### EXERCISE BRIEF
Starting from the first line below, copy the whole listing exactly.

RAW DATA Start Marker

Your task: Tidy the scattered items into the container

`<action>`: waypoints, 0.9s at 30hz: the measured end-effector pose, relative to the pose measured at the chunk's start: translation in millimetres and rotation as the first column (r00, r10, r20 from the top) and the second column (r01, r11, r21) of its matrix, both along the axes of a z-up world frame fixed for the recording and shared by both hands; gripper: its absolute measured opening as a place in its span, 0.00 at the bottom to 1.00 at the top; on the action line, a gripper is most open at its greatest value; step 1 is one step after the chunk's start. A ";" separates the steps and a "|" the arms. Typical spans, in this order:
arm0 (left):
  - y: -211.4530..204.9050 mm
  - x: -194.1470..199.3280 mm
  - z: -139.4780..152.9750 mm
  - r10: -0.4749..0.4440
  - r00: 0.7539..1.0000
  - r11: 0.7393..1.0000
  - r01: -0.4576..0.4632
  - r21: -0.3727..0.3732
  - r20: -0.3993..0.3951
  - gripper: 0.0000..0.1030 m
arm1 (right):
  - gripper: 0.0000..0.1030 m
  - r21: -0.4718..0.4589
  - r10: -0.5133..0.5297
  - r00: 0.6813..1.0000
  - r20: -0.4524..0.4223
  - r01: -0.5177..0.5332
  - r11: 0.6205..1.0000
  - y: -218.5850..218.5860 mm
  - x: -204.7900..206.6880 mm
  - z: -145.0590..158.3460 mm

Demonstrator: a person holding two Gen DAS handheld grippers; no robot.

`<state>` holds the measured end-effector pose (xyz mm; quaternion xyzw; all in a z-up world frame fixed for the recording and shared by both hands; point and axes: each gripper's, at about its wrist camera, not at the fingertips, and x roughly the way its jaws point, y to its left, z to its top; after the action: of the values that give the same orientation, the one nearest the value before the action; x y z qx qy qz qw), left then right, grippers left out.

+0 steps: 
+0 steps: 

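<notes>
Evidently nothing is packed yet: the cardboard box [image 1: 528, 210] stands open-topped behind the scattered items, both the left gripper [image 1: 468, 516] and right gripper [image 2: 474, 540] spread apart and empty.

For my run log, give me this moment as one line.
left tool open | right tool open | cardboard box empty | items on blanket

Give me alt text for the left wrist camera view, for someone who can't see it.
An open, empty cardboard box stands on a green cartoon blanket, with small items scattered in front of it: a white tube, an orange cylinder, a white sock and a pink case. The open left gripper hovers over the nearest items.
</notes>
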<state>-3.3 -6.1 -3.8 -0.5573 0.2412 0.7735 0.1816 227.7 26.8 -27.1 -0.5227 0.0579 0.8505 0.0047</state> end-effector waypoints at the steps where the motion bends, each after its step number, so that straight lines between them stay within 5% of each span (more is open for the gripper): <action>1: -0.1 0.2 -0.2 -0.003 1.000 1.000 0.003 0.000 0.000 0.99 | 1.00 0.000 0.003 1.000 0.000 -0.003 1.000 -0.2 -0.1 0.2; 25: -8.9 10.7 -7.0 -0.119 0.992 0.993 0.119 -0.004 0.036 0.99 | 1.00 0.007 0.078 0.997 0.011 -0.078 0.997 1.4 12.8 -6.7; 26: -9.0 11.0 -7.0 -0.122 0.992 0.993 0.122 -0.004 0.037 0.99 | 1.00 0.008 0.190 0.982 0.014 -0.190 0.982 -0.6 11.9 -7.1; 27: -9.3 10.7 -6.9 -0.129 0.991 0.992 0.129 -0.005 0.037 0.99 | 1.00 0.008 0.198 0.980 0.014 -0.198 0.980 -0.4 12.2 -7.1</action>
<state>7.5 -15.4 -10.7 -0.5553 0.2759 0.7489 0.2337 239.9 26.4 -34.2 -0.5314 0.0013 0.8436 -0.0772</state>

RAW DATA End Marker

### ANSWER TO THIS PROBLEM
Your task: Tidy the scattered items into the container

`<action>`: waypoints, 0.9s at 30hz: the measured end-effector pose, relative to the pose measured at the chunk's start: translation in millimetres and rotation as the first column (r00, r10, r20 from the top) and the second column (r01, r11, r21) of its matrix, both along the axes of a z-up world frame fixed for the recording and shared by both hands; gripper: its absolute measured opening as a place in its span, 0.00 at the bottom to 1.00 at the top; on the action line, a gripper is most open at its greatest value; step 1 is one step after the chunk's start. A ";" separates the steps and a "|" the arms. Typical spans, in this order:
arm0 (left):
  - y: -211.4530..204.9050 mm
  - x: -194.1470..199.3280 mm
  - z: -139.4780..152.9750 mm
  - r10: -0.4749..0.4440
  - r00: 0.7539..1.0000
  - r11: 0.7393..1.0000
  - r01: -0.4576..0.4632
  - r21: -0.3727..0.3732
  - r20: -0.3993..0.3951
  - gripper: 0.0000..0.1030 m
arm1 (right):
  - gripper: 0.0000..0.1030 m
  - r21: -0.4718..0.4589
  - r10: -0.5133..0.5297
  - r00: 0.6813..1.0000
  - r20: -0.4524..0.4223
  - r01: -0.5177..0.5332
  - r11: 0.6205..1.0000
  - y: -218.5850..218.5860 mm
  - x: -204.7900..206.6880 mm
  - z: -145.0590..158.3460 mm

Demonstrator: a person holding two Gen DAS handheld grippers; no robot.

`<state>` holds the measured end-effector pose (xyz mm; quaternion xyzw; all in a z-up world frame fixed for the recording and shared by both hands; point and axes: each gripper's, at about its wrist camera, not at the fingertips, and x roughly the way its jaws point, y to its left, z to its top; after the action: of the values that give the same orientation, the one nearest the value before the action; x y z qx qy qz qw), left then right, grippers left out.

+0 steps: 
+0 steps: 

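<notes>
Evidently nothing is packed yet: the cardboard box [image 1: 528, 210] stands open-topped behind the scattered items, both the left gripper [image 1: 468, 516] and right gripper [image 2: 474, 540] spread apart and empty.

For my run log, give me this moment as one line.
left tool open | right tool open | cardboard box empty | items on blanket

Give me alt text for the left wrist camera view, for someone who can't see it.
An open, empty cardboard box stands on a green cartoon blanket, with small items scattered in front of it: a white tube, an orange cylinder, a white sock and a pink case. The open left gripper hovers over the nearest items.
</notes>
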<state>-3.3 -6.1 -3.8 -0.5573 0.2412 0.7735 0.1816 227.7 26.8 -27.1 -0.5227 0.0579 0.8505 0.0047</state> end-effector waypoints at the steps where the motion bends, each after its step number, so that straight lines between them stay within 5% of each span (more is open for the gripper): <action>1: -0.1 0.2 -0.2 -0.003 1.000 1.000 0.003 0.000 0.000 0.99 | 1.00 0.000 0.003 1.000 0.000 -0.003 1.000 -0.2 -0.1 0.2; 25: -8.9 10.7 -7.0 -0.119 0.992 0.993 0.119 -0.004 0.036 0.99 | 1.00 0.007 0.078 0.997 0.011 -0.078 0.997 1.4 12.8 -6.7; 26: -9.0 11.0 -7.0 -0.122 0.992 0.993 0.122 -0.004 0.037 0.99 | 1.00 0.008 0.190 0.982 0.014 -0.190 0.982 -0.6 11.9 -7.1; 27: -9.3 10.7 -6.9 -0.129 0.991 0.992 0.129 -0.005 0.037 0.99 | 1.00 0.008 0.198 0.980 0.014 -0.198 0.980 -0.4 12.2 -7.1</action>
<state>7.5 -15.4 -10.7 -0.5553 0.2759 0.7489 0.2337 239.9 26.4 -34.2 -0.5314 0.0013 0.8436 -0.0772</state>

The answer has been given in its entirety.